I had been heading toward this point for so long I couldn’t remember a time when I wasn’t, sacrificing everything along the way just to get me once inch closer to the goal of getting out of this town forever. It didn’t matter if I dated Jennifer and never told her I liked guys, because the longer people thought I was straight the better my chances were of getting away. Who cared if I pretty much treated people around me like crap? Once I left for college, I’d never see them again, so what did it matter? And so what if my parents were one bad night away from reenacting some of the better parts of
Fight Club
? They had gotten as much mileage out of using me as a bargaining chip as they could; I didn’t owe them a damn thing. And who cared if I wasn’t happy?

Certainly not me.

Though I didn’t mean to, I ended up at the lake, at the same spot I had taken Kyle when we skipped school. Before, it had been my old stomping grounds, a place where I had practically grown up. Now it felt like an alien planet. All of its previous luster and appeal were gone, and for the life of me, I couldn’t remember what I had ever seen in it. I tried to remember the nights and the parties and all the fun I was supposed to have had here, but nothing came to mind. Instead, it looked like a crappy lake in a crappy town that I was never going to be free of.
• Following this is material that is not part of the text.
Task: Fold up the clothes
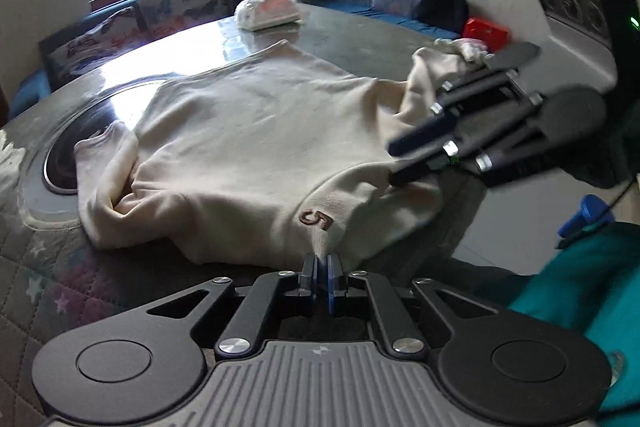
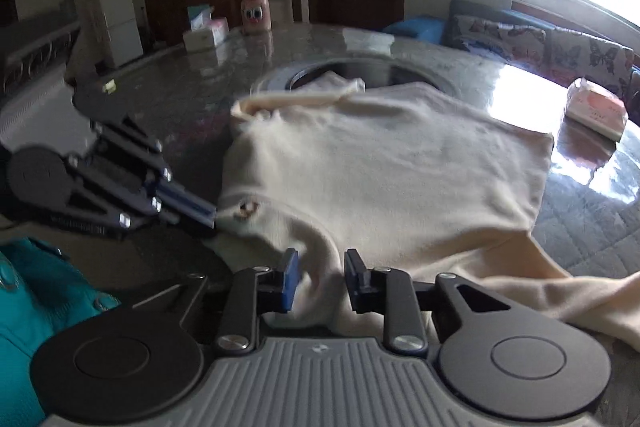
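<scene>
A cream sweatshirt (image 1: 248,151) with a brown "5" mark lies spread on the round table; it also shows in the right wrist view (image 2: 384,163). My left gripper (image 1: 322,267) is shut on the sweatshirt's near edge just below the mark, and it shows from the side in the right wrist view (image 2: 208,217). My right gripper (image 2: 320,275) has its jaws apart with cream cloth lying between and under them. In the left wrist view the right gripper (image 1: 394,163) sits over the garment's right side, where a sleeve (image 1: 452,55) is bunched up.
The glossy marble table (image 1: 352,35) has a round inset (image 2: 344,71) partly under the garment. A tissue pack (image 1: 268,11) lies at its far side. A pink toy (image 2: 254,9) and boxes (image 2: 204,35) stand across the table. A sofa with butterfly cushions (image 1: 168,3) runs behind.
</scene>
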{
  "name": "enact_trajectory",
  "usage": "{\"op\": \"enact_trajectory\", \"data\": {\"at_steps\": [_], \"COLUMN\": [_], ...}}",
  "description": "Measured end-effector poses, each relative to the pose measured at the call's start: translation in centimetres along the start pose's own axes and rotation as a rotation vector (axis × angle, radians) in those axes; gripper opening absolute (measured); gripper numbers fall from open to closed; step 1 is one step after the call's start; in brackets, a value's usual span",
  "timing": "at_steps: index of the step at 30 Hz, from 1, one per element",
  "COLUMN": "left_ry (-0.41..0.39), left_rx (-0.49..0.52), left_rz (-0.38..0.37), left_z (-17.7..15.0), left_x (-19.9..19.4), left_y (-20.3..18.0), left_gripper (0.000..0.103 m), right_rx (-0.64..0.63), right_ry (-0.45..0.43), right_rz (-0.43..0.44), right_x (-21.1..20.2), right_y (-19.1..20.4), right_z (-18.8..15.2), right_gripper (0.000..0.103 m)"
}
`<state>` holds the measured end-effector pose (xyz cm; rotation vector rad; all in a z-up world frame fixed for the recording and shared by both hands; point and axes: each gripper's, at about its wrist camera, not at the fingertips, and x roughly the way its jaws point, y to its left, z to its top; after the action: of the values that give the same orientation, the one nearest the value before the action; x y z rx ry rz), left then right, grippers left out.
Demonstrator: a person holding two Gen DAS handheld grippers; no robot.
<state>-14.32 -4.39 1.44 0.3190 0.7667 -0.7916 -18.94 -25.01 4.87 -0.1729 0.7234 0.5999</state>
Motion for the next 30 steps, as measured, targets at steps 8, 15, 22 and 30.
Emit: {"op": "enact_trajectory", "data": {"at_steps": [8, 15, 22, 30], "left_ry": [-0.127, -0.175, -0.119, -0.045], "left_rx": [-0.004, -0.196, -0.348, -0.434], "left_rz": [0.041, 0.302, 0.506, 0.517], "left_z": [2.4, 6.0, 8.6, 8.5], "left_x": [-2.0, 0.7, 6.1, 9.8], "left_y": [2.0, 8.2, 16.1, 21.1], "left_gripper": [0.019, 0.046, 0.048, 0.046], "right_rx": [0.013, 0.015, 0.112, 0.151], "right_ry": [-0.020, -0.043, -0.076, -0.063], "right_rz": [0.037, 0.009, -0.058, -0.087], "right_x": [2.7, 3.2, 3.8, 4.3], "right_y": [0.0, 0.0, -2.5, -3.5], "right_z": [1.2, 1.6, 2.2, 1.8], "right_gripper": [0.025, 0.041, 0.049, 0.058]}}
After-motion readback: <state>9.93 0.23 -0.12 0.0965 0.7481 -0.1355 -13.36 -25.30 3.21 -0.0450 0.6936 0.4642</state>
It looked like a goddamned prison, a prison of my own making.

 

 

Kyle

 

I
CAN

T
think of many things that people would consider universal.

As human beings we spend so much energy arguing over every little thing it’s easy to forget sometimes that deep down we are all the same creature. White, black, straight, gay, liberal, conservative, all those labels do is point out how different we seem, when the truth is almost everybody feels the same way about the important stuff.
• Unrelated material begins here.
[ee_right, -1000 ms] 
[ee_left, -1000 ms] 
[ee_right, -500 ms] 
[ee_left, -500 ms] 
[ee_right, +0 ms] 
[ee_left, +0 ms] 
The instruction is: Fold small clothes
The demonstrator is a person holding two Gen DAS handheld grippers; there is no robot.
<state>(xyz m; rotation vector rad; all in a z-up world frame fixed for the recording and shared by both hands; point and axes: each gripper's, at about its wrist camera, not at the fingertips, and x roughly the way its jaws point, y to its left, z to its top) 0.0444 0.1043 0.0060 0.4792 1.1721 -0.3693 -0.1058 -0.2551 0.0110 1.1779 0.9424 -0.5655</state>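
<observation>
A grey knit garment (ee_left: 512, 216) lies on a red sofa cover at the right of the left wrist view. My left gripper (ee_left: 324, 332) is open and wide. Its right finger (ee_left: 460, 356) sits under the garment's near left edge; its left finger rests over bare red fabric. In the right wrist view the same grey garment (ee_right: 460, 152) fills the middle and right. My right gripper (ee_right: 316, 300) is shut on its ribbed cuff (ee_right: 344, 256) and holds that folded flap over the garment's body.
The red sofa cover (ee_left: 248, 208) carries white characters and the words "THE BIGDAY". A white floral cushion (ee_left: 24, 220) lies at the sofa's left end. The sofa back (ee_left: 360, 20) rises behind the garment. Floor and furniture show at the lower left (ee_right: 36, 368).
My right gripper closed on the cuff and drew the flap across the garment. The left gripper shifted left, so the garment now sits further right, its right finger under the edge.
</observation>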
For example, when you see someone in pain, you want to help, and when you are in pain, you want help.

If you had asked me a week, a day, hell, even an hour ago if I would think these words, I’d have thought you were completely freaking insane, but as I knelt there and sobbed, I only had one desire running through my bones:

I wanted my mom.

It sounded so stupid and trite that I was embarrassed for even feeling it, but when she knelt down with me and put her arms around me, all the walls I had erected over the years to keep the sorrow and the pain away from my life shattered. I was overwhelmed. The more she comforted me the more I ached, as a lifetime of emotional venom began to seep out of my heart. I told her the story the best I could between huge, earth-shattering heaves. I have no idea how she understood me but I had just to assume moms speak Crying Children. She didn’t interrupt me or ask any questions, she just sat there and absorbed the tale without any indication of judgment.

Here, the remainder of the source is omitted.